Un artiste transforme des armes en instruments de musique
Pedro Reyes, artiste contemporain de renommée internationale, n’en est pas à son coup d’essai. En 2008, pour dénoncer le niveau alarmant d’homicides au Mexique, son pays natal, il s’était associé à la campagne nationale de remise volontaire des armes par les citoyens contre des bons d’achat. Il avait alors eu l’idée de fondre le métal de 1527 de ces engins au rebut pour en faire autant de pelles pour planter 1527 arbres. Une action symbolique se sensibilisation baptisée « Palas por Pistolas » qui a marqué les esprits. La preuve ?

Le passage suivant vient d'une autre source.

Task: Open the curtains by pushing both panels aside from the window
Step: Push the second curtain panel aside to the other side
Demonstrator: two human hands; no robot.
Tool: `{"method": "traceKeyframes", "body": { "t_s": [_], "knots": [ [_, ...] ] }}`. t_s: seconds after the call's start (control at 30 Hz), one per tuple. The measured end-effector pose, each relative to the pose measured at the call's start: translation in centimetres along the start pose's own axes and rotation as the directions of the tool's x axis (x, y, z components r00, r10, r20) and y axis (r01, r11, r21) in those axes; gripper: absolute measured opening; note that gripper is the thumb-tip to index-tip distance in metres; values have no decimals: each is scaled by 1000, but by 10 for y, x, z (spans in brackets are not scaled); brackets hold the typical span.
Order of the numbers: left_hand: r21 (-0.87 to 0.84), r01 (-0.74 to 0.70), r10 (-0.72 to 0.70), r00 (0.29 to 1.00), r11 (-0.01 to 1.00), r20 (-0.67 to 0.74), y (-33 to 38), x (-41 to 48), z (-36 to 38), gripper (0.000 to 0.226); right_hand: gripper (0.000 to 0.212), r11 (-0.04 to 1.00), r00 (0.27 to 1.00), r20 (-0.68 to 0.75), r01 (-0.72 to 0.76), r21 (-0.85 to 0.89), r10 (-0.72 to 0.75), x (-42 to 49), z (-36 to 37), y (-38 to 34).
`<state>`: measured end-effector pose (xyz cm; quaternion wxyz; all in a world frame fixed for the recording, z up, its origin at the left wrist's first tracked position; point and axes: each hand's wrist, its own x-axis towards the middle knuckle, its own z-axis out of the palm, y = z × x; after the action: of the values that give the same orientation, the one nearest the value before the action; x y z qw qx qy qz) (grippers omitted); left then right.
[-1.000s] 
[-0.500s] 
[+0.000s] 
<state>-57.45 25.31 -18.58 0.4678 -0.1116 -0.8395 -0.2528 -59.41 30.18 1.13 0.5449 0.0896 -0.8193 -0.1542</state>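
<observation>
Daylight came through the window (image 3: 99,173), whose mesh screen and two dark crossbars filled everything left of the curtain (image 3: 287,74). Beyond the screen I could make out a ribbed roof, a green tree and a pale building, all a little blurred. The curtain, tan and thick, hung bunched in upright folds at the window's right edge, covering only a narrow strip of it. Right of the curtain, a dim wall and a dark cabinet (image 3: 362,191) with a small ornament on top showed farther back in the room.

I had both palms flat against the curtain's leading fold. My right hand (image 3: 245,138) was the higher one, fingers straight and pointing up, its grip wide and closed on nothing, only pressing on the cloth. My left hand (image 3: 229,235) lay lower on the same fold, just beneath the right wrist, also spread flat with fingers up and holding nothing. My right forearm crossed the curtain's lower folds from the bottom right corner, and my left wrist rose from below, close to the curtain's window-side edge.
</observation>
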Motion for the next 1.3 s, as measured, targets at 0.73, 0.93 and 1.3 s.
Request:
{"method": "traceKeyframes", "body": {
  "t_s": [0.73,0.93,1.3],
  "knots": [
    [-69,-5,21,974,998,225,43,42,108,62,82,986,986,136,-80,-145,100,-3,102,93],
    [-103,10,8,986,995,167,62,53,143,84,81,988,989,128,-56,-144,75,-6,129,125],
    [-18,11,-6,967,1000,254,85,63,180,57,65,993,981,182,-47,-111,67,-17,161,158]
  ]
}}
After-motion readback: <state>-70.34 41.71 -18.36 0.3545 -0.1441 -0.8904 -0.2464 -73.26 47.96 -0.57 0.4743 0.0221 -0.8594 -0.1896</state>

En avril 2012, raconte-t-il sur son blog, le gouvernement mexicain lui a passé un coup de fil pour l’informer de la destruction publique prochaine de milliers d’armes à feu à Ciudad Juarez. Les autorités souhaitaient savoir s’il était intéressé par la récupération du métal. « J’ai accepté, mais je voulais faire quelque chose de neuf cette fois. 6.700 armes, coupées en morceaux et rendues inutilisables, m’ont été données et j’ai entrepris d’en faire des instruments de musique. »
Mitraillettes transformées en banjos, flûtes ou lyres
Pour ce projet baptisé "Imagine", un groupe de 6 musiciens a travaillé durant deux semaines d’arrache-pied pour sortir de ces bris d’engin de mort - revolvers, mitraillettes, fusils de chasse - des instruments de vie tels que guitare, basse, flûte, banjo, xylophone, lyre et batterie (toutes les photos ici). « C’est difficile à expliquer mais la transformation était plus que physique », se souvient Pedro Reyes, il s’agissait «d’une sorte d’exorcisme», « la musique expulsant les démons » que les armes portaient en elles.

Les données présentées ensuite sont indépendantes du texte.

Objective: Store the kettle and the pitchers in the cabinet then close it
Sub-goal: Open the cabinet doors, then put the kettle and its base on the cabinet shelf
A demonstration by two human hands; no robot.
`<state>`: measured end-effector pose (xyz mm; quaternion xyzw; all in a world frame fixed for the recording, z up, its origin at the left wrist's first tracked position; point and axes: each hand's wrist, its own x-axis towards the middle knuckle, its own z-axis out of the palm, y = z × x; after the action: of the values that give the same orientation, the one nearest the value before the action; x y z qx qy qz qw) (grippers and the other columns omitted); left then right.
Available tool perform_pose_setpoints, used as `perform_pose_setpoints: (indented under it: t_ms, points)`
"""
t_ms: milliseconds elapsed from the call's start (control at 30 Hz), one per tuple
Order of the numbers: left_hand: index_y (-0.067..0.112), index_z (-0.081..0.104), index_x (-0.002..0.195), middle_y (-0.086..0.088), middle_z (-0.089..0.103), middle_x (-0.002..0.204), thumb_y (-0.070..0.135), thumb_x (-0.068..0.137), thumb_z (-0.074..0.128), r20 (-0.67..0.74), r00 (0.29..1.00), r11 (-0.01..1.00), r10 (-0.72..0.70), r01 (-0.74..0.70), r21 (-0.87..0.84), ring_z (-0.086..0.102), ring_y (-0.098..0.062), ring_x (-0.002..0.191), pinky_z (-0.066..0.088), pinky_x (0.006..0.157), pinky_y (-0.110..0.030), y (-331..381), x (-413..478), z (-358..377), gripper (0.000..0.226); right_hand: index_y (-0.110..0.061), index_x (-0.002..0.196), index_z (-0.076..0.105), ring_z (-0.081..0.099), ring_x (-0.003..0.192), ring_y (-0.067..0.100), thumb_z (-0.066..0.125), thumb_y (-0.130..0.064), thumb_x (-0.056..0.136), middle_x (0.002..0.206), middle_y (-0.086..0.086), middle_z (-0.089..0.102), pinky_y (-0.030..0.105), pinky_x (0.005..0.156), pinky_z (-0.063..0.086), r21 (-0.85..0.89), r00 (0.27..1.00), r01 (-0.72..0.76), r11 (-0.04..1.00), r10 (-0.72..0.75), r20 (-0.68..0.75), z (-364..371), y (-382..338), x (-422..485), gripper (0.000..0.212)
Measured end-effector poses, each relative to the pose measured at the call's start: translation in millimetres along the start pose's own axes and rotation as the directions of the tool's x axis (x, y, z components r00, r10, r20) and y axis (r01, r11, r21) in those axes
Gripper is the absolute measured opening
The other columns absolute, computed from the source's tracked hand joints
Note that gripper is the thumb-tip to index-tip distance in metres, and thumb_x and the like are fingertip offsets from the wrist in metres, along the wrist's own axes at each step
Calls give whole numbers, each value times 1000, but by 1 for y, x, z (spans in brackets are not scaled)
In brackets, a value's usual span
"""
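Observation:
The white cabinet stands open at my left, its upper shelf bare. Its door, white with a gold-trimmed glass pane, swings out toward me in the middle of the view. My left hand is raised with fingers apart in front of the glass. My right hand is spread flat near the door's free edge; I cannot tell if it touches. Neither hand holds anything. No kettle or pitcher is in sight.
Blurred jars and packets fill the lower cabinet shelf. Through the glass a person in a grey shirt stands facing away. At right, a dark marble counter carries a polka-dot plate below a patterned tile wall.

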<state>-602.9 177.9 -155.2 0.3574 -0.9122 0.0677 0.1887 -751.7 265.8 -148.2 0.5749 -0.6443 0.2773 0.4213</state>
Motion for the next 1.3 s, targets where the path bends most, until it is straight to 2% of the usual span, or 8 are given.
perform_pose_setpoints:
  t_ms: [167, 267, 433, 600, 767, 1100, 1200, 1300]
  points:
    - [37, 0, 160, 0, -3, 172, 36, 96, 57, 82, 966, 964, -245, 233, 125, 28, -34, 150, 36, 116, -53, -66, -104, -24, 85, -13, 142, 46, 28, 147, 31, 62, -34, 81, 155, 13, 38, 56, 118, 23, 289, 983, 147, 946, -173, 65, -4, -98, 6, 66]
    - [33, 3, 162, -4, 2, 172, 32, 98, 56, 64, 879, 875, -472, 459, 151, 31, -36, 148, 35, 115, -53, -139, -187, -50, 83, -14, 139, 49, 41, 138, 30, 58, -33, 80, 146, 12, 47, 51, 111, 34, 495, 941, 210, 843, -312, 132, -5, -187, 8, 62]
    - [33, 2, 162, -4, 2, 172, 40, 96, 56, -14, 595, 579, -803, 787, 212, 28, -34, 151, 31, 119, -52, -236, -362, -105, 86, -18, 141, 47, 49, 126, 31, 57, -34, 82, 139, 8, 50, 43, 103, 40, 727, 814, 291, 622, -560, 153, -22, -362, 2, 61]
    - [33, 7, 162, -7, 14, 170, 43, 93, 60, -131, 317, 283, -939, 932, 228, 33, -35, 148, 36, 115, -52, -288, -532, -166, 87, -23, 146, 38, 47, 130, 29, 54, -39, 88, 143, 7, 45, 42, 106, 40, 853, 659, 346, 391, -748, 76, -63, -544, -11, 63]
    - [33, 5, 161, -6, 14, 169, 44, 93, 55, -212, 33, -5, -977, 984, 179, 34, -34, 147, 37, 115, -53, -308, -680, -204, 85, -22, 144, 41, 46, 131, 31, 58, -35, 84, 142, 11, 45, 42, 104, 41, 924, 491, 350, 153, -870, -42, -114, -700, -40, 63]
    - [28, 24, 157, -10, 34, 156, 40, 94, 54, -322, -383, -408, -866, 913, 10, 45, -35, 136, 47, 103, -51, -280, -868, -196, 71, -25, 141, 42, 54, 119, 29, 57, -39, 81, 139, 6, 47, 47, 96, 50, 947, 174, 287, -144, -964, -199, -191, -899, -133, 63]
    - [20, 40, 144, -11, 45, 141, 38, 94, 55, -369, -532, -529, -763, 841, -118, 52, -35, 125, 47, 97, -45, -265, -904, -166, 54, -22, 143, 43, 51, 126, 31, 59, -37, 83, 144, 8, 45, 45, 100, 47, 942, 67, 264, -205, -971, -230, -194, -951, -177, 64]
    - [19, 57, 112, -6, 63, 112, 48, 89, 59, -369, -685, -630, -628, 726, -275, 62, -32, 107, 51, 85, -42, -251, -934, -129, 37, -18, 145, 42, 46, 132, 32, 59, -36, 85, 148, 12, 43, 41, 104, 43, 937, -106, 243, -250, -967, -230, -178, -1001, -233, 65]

L’orchestre ainsi créé a joué un concert, au sein duquel on reconnaissait le titre symbolique « Bullet in the head » de Rage Against The Machine (vidéo ci-dessous).
Pour l’artiste, ce projet « Imagine » se veut aussi un appel à l’action pour contrer le marché des armes à feu, un « marché de la mort » peu bridé par les Etats et largement encouragé selon lui par l’industrie du divertissement (films, jeux vidéos etc) – « certains acteurs ne fumeraient pour rien au monde à l’écran, mais pas un ne refuserait le rôle d’un excité de la gâchette », relève-t-il.

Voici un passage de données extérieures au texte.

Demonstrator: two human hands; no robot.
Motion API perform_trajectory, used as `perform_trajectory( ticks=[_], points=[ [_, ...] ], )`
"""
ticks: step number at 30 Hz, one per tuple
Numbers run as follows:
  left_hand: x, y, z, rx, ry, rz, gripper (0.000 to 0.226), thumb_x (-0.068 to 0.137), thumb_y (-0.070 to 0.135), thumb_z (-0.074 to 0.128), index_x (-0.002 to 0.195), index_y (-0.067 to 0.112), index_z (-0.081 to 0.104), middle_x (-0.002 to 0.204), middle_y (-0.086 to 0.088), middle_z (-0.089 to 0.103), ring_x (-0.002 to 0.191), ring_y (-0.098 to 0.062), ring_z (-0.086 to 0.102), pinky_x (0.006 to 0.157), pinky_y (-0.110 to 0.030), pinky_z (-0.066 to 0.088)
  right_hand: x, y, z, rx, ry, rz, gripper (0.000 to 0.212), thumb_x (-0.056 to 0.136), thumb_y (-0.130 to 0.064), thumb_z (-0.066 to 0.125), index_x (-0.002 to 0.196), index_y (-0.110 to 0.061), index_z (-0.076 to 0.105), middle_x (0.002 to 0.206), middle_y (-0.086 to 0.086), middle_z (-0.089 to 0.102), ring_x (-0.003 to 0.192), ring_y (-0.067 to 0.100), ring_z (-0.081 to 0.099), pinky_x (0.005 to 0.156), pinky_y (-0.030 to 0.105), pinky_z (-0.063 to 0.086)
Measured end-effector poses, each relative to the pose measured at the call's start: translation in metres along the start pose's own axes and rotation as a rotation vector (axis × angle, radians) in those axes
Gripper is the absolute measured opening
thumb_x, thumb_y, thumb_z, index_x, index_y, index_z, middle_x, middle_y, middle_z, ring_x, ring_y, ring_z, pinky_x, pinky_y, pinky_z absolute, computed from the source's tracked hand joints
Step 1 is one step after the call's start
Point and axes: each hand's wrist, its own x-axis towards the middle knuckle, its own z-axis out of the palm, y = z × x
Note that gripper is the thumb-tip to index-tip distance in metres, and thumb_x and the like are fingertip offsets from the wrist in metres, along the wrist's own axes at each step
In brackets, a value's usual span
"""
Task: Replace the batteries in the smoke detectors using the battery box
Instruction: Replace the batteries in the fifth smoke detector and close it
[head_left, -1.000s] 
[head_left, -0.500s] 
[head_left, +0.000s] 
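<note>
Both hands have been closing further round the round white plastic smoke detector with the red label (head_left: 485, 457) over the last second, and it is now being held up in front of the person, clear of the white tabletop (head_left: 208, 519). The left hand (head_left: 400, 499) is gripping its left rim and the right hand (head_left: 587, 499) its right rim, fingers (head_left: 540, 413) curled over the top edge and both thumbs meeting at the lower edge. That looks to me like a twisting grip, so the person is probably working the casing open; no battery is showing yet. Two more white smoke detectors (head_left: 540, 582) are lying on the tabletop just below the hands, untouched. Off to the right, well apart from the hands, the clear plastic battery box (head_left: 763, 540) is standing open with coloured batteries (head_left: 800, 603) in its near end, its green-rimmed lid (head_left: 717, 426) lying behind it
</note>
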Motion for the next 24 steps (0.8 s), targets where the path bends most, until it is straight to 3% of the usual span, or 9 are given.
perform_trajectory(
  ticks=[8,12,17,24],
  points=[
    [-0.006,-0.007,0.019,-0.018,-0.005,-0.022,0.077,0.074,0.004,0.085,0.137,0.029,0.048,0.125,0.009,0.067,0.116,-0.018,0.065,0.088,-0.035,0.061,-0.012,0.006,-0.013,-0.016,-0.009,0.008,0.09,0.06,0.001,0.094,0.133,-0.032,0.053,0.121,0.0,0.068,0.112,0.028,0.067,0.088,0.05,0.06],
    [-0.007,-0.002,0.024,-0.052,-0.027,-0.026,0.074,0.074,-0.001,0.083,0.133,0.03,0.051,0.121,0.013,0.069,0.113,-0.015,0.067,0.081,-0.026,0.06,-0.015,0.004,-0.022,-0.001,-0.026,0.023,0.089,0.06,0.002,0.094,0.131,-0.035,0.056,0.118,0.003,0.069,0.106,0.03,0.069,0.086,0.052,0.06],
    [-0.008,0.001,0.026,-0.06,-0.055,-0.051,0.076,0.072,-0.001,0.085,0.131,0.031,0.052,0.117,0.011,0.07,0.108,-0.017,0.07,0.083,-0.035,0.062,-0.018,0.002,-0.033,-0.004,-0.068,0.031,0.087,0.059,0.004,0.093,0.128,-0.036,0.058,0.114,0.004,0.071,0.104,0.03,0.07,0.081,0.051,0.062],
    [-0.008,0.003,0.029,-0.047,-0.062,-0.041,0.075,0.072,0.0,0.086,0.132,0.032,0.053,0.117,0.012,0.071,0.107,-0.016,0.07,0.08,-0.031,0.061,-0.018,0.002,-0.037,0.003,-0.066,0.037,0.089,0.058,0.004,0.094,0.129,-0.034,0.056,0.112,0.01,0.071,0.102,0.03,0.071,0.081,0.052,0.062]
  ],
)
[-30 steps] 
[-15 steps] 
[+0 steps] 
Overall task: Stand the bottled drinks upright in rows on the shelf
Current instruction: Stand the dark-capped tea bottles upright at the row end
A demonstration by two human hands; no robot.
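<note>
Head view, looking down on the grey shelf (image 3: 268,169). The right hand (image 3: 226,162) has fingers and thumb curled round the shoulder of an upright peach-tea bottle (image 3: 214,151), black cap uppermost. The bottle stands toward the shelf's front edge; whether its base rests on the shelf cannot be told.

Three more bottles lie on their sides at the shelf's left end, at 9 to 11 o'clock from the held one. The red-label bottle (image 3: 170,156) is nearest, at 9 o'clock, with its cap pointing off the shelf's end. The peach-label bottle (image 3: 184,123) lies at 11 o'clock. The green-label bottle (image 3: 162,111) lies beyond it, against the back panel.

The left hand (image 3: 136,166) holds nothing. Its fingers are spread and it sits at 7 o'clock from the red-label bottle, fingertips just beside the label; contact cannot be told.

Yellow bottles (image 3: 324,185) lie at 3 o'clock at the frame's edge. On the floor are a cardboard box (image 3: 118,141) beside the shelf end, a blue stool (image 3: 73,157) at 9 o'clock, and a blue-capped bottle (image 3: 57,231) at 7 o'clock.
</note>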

Par le passé « il y a eu des mouvements de lutte pour les droits des gays, l’égalité des sexes et des races et en faveur de l’environnement, mais nous n’avons toujours pas exprimé notre désir d’un monde sans armes. Vivre dans une communauté exempte d’armes à feu devrait être un droit de l’Homme. Bien des libertés dont nous jouissons aujourd’hui ont été considérées un temps comme utopistes, et la première étape a été d’imaginer » - (d’où le nom du projet, Imagine), conclut-il.
Difficile de ne pas lui donner raison à l'heure où les ventes d'armes connaissent un bond aux Etats-Unis par peur d'une interdiction prochaine des fusils d'assaut et alors que ce Noël, l'un des sports nationaux outre-Atlantique était d'exhiber son nouveau joujou mortel sur les réseaux sociaux.